Link Posted: 8/25/2005 8:45:10 AM EDT
This sounds to me more like a psychological issue for you than an issue of wise investment practises. You already know what you OUGHT to do, but your emotions take over and brings unwanted stress into your life.

So perhaps by tweaking your thinking a little bit, you can alleviate more stress that way.

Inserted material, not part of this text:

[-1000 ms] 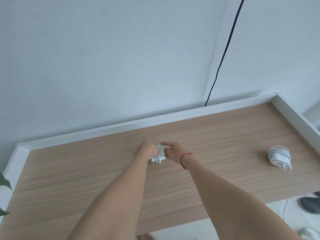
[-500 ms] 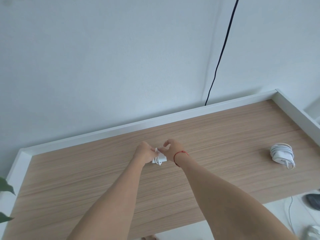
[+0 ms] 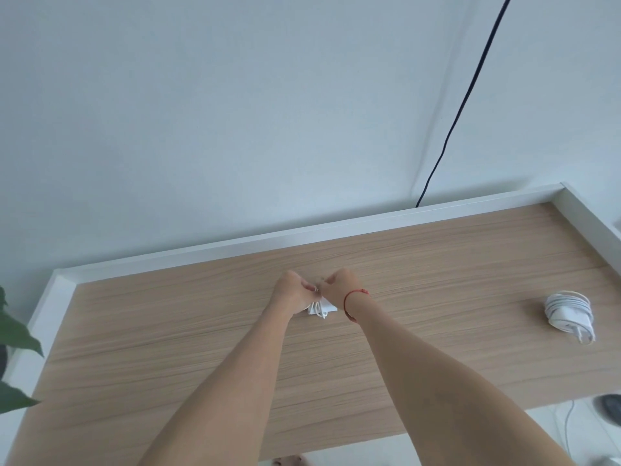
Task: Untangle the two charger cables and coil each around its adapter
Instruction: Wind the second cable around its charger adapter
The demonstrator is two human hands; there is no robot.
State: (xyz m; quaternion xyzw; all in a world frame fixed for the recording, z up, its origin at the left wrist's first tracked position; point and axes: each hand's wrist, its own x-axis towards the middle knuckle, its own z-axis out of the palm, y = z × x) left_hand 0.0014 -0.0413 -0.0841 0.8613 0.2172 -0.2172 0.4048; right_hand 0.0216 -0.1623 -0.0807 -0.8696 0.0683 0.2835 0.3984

Consider this: "All my investments are in a Roth IRA, which I know I'm not going to withdraw from for another 40 years, so the real question isn't 'Should I be concerned about today's 2% drop in equities?" The real question is, '40 years from now when I am actually withdrawing the money, should I be concerned about today's 2% drop in equities?'"
Link Posted: 8/27/2005 4:06:54 PM EDT

Originally Posted By Q3131A:
A bonds tradable value goes down as interest rates go up. Don't buy bonds when interest rates are below 8%.



Yes. The last good time to buy bonds was the 2nd-4th quarter of 2000 when interest rates were at about 8% and short-term bonds were returning bigger yields than long-term maturities. Jim Cramer, whatever you think of him, was smart and sold off most of his tech stocks in February 2000 and put the money into NJ munis at just about the best possible time for all his transactions. Too bad he didn't pass this idea onto his readers. He told them to keep on buyin' them tech stocks through the collapse of the bubble.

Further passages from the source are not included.